# Ken's Shamrock vs. Frank Shamrock Team



## thechamp (Dec 7, 2006)

Ken and Frank international fight league teams will be facing each other at the IFL's Oakland event.  

I hope that Franks team beats Kens down.  Ken did such a poor job coaching his team on TUF that he has it coming.  

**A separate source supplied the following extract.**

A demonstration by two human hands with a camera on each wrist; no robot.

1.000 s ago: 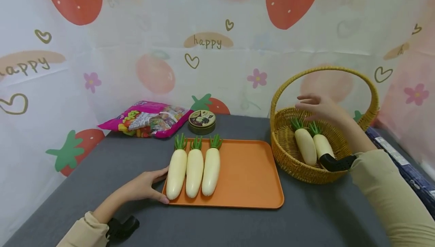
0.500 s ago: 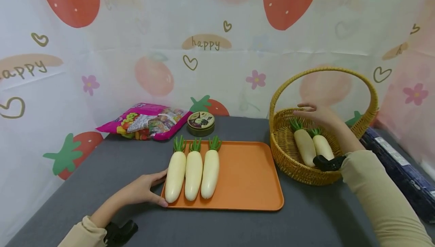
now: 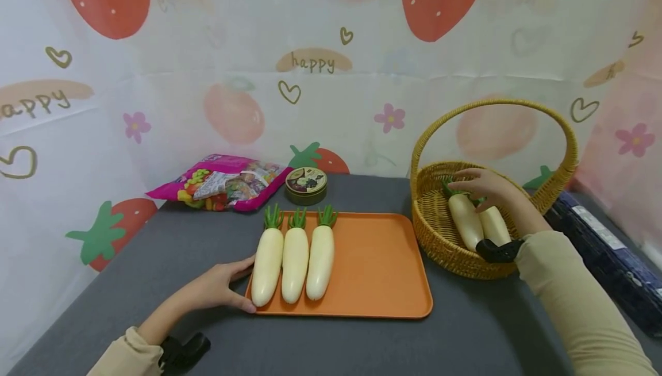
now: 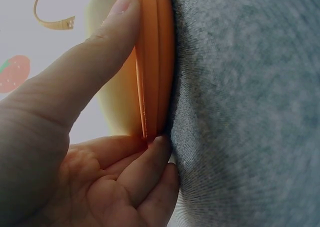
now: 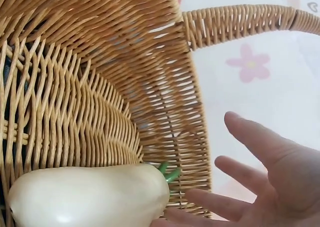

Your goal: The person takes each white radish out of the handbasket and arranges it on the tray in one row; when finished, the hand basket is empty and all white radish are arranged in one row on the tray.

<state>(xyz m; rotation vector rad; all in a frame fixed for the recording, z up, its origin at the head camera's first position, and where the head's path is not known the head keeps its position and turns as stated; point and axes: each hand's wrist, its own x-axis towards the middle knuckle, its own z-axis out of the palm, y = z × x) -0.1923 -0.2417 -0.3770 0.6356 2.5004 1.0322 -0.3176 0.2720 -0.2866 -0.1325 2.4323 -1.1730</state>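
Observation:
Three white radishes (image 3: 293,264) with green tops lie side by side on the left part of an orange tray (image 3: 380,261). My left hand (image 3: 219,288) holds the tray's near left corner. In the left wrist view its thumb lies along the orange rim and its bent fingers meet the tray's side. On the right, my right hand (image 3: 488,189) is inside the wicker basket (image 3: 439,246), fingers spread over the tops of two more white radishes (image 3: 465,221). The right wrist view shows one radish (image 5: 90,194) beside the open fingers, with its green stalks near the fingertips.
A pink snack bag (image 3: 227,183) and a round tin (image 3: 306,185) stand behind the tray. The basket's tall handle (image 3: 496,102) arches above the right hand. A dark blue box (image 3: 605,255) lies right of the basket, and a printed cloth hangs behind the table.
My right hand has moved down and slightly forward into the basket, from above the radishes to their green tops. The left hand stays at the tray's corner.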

http://www.ifl.tv/event.aspx?id=4


----------



## Grenadier (Dec 7, 2006)

*Moderator's note:*

Thread moved to MMA forum.

Ronald Shin
MT Moderator


----------



## ajs1976 (Dec 7, 2006)

I wonder if Ken will go after Frank, like he did with Tito.


----------



## Odin (Dec 8, 2006)

Are the trainers fighting each other?


Frank needs to get his backside before I lose repect for the man...he used to be one of my favourite fighters.


----------



## zDom (Dec 8, 2006)

thechamp said:


> Ken did such a poor job coaching his team on TUF that he has it coming.



I have to agree. Fighters on his team really got a raw deal.


----------



## matt.m (Dec 8, 2006)

Ken is a good MMA fighter, he did his folks dirty on TUF.  If I remember correctly, Frank and Ken aren't the best of pals either.


----------



## terryl965 (Dec 8, 2006)

matt.m said:


> Ken is a good MMA fighter, he did his folks dirty on TUF. If I remember correctly, Frank and Ken aren't the best of pals either.


 

I believe you areright


----------



## thetruth (Dec 12, 2006)

I've met Frank Shamrock and I would seriously doubt that anything would get him to fight Ken.  Ken doesn't need anymore beatings. It would be unwise of him to challenge Frank

Cheers
Sam:asian:


----------



## Odin (Dec 12, 2006)

I heard the two buried the hatchet after thier Dad was sick.
They must of fought each over hundreds of time at home!lol


----------